三菱UFJ信託銀行は18日、購買履歴などの個人データを管理し、企業など第三者に販売する「情報銀行」の事業を2019年度にも始めると発表した。金融資産を管理・運用してきたノウハウを生かし、新たな情報管理ビジネスによって収益拡大を図る。8月以降、社員ら約1000人が参加した実証実験を行う。

個人情報は流出すると莫大な損害になると言われるけれども、実際に被害を受けた個人には数百円程度の金券で済まされる事が多い。

FaceBookやGoogleのように個人情報を握った企業は世界を制するとも言われているけれども、アレも個人情報を紐づけられた広告商品やシステムが優れているから高評価されている話であって、一般の企業が個人情報を持ってもせいぜいダイレクトメールくらいにしか活用する方法がない。

データ中心のアプローチを本気でやるならば、会社の制度自体を変えていかないとダメなんだろうな、と最近思う。

例えば、あるデータ活用施策により会社全体の売上が数%伸びる可能性があったとしても、それが企画した部署 or 人の手柄になり、営業部 or システム部 or データベース管理部の評価に繋がらないとしたら、企画者以外の全員にとって「正直、面倒で関わりたくない話」になる。

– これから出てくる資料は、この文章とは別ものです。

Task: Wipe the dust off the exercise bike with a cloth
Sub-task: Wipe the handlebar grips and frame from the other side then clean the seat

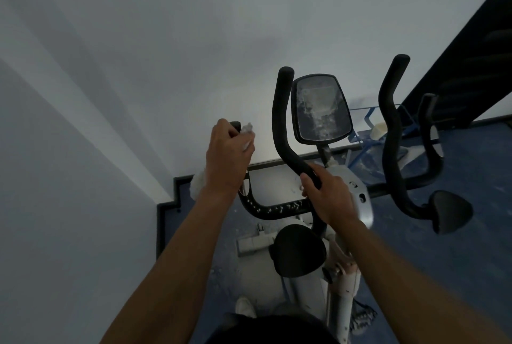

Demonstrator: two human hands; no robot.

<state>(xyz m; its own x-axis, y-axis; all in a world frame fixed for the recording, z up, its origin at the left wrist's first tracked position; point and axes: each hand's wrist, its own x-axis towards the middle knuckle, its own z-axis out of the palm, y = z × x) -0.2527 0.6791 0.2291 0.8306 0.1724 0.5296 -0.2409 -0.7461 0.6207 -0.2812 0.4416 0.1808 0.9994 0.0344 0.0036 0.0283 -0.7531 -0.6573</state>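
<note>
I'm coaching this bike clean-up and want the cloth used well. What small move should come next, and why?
Probably slide the left hand with the cloth down the left handlebar. That hand grips the cloth around the bar's top end, and white dust specks still dot the curved stretch below. The right hand holds the inner handlebar, which should steady the bike.

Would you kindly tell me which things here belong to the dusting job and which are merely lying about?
Job:
- dusty black-and-grey exercise bike, with its smeared console screen
- white cloth in the left hand
- right hand on the black foam handlebar

Lying about:
- second black bike
- blue wire rack
- cream cup
</note>
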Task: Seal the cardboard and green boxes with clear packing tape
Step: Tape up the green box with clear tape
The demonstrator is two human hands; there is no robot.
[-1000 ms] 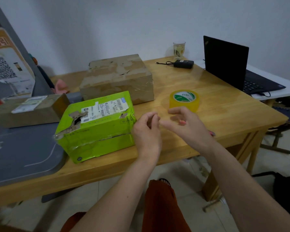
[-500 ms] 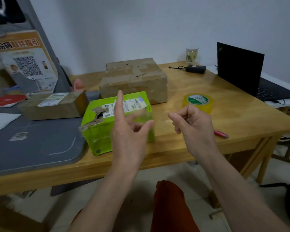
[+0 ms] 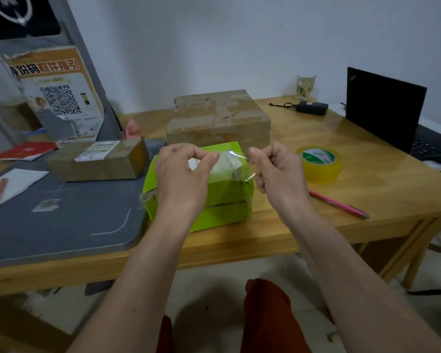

この辺りを「全社一丸となって」だの「協力しあって」だの綺麗事を言っても歪んだ成果主義のままでは無理だ。

営業さんにとっては「会社売上アップより、少しでも自分の担当する商品を目立たせたい」
システムさんにとっては「ログだのマスターだの文書整備だのは整備する工数がなかったのに今更」
データベース管理部さんにとっては「障害を起こさないようにするだけで精一杯です、人が足りません」

となる。そうするとデータの解析自体は「外部の会社」or「新規に雇用されたデータサイエンティスト」or「社内の何でも屋さん」が担当する事になると思うのだけれども、上記のような状態に陥っていたら、提供されるデータの品質は相当アヤシイのでそこから導き出される結論は更にアヤシイ。

脱線したけれども、個人データ銀行からデータを買いたいと思っても、それを買う前に今まで社内のデータ整備にどれだけお金と時間と人を投資しているか?本当に有効活用できる体制になっているのか?を考えないと無駄金になると思われます。